They walked round the house, quietly, on the grass, and found a lighted room on the ground floor with french windows ajar to the warm night. Hambledon put his hand in his coat-pocket, pushed the window open, and walked in, followed by Bill. Professor Amtenbrink started from his chair.

“Who—oh, it’s you, Brandt,” he said. “This is an unexpected pleasure.”

“I am afraid,” said Hambledon quietly, “that you will not find this visit a pleasure. We have come to see you about those cholera germs you are hatching out for British women and children.”

“Cholera germs—I am not. I have some cultures of mildew—”

“Tell that to St. Peter,” said Hambledon, with a mirthless grin.

“But, Brandt—”

“My name is not Brandt. It is Hambledon, and this man with me is William Saunders. We are British Intelligence agents.”

Amtenbrink dropped back into his chair and merely stared. After a moment he recovered himself.

“I realize,” he said, with notable dignity, “that you would not tell me this if I were going to continue to live.”

“You are right. I am very sorry—I mean that, for I always liked you. But you realize that I have no choice between your life and that of hundreds, and perhaps thousands, of my own people.”

“If I were to give you my word that I am not doing what you think?”

Hambledon hesitated—or appeared to. “I cannot risk it,” he said. “I dare not. You might consider it your duty to lie for your country. God knows I have told enough lies for mine.”

“I understand, my friend,” said Amtenbrink gently.

Hambledon turned perfectly white, but spoke in a calm voice. “You would like a glass of wine and a cigarette before we go. Bill, you saw where the glasses were kept. Go and fetch three, and the wine.”

When he came back the two men were sitting in armchairs talking quietly. Bill poured the wine and handed a glass to Amtenbrink.

“Which one have you given me, my boy? Salus populi—that’s right.”

“Sir—” said Bill, and stopped.


“May I have the—it’s awful cheek—would you mind if I kept your glass?”

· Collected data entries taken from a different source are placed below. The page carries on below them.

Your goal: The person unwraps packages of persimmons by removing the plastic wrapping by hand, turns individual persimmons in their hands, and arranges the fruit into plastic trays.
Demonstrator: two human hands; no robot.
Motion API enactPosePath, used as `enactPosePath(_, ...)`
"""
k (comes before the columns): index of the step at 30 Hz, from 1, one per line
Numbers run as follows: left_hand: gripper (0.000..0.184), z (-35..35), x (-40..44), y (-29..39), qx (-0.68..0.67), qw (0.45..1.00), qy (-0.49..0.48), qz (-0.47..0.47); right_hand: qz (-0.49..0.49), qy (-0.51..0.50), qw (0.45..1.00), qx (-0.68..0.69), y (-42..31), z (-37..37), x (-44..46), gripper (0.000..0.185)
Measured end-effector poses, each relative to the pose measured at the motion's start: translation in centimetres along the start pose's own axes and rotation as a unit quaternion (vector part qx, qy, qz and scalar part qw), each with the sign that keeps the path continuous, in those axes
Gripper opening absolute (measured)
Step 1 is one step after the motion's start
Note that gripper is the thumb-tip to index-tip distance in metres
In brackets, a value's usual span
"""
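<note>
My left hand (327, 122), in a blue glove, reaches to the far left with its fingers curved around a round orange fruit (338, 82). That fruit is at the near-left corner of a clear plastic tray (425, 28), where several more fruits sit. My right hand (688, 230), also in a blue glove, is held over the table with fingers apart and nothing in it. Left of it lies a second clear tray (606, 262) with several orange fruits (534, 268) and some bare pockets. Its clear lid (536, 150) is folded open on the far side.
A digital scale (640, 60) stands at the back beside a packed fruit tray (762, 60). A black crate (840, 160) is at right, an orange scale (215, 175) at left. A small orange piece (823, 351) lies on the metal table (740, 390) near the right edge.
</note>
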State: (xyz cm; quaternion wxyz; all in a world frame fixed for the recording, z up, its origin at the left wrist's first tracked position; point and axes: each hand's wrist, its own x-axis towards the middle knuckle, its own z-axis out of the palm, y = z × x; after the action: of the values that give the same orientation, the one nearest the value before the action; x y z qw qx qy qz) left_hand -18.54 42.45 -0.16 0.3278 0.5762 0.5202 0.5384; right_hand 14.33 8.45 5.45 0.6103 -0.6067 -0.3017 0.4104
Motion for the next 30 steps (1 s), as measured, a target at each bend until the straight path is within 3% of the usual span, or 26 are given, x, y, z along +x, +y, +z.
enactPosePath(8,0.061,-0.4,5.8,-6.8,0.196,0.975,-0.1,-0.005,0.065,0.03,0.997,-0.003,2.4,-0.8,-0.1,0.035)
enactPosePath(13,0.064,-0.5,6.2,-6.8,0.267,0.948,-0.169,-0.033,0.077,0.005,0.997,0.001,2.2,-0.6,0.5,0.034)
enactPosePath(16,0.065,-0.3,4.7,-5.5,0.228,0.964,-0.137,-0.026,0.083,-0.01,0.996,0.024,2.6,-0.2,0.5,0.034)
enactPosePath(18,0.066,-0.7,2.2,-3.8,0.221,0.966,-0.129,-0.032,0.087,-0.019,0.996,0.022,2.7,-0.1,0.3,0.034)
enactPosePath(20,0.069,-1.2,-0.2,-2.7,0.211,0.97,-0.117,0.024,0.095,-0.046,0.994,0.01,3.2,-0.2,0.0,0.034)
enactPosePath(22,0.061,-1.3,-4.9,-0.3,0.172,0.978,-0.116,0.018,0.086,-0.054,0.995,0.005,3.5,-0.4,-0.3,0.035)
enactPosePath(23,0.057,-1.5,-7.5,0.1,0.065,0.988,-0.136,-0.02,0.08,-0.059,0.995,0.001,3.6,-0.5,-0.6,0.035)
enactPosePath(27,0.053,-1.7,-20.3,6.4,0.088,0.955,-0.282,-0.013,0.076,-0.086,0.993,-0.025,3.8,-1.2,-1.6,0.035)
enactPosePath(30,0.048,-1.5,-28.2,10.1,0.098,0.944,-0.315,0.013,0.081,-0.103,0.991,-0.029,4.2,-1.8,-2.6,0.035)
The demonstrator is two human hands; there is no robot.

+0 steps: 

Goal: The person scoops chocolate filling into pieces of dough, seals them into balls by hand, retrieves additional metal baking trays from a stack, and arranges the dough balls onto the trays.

“Certainly, take it. But why?”

“Next time I find myself afraid to die, I should like to look at it.”

Amtenbrink smiled.

“We are becoming too dramatic,” he said. “Death is not, after all, so very important. Mors janua vitæ, it is the gate of life. There, I have offended for the last time.” He rose to his feet and Hambledon did the same.

Hoch dem Kaiser! Hoch!

He emptied his glass and handed it to Bill.

“Well, shall we go?” he said.

They looked over their shoulders as they hurried away in the moonlight, for behind them tongues of flame were leaping between the trees.

“Come on,” said Hambledon. “We’ll sleep at Wermelskirchen tonight.”

“I wonder,” said Bill Saunders, “if he was really guilty.”

“You are not really convinced, are you? Look at it like this. He answers the description we were given of the sort of man who was doing it. He had the means to do it. He had the knowledge and skill to do it. Finally, he buys from me the materials for it, and covers up his purchase by a cock-and-bull story about mildew. That should be enough. But, apart from that, you must preserve a sense of proportion. You liked him, and you are allowing personality to interfere with duty. Consider this, that it would be better that every retired professor in Germany should die tonight rather than that one of them should succeed in this. I tell you, I hated killing Amtenbrink. But I would kill him again tomorrow and again the next day and again every day for a fortnight before there is one little cholera outbreak in one little street in London.”

“I expect you’re right,” said Bill.

“I know I am,” said Tommy Hambledon. “But there are moments when I wish I’d joined the Household Cavalry, or Harry Tate’s Navy, or the Church Lads’ Brigade.”

They crossed the river Esch, which runs through the valley between Remscheid and Wermelskirchen, and on the bridge Hambledon said: “Wait a moment, I want to get rid of this. Curse it, it’s jammed tight.”

He tugged at something and pulled a stout steel knitting-needle out of its handle. The knitting-needle had been ground till it was flattish towards one tip, and the point was extremely sharp; the handle was an ordinary rubber pedal block from a bicycle. Hambledon threw the pedal block into a clump of bushes and dropped the steel into the river below.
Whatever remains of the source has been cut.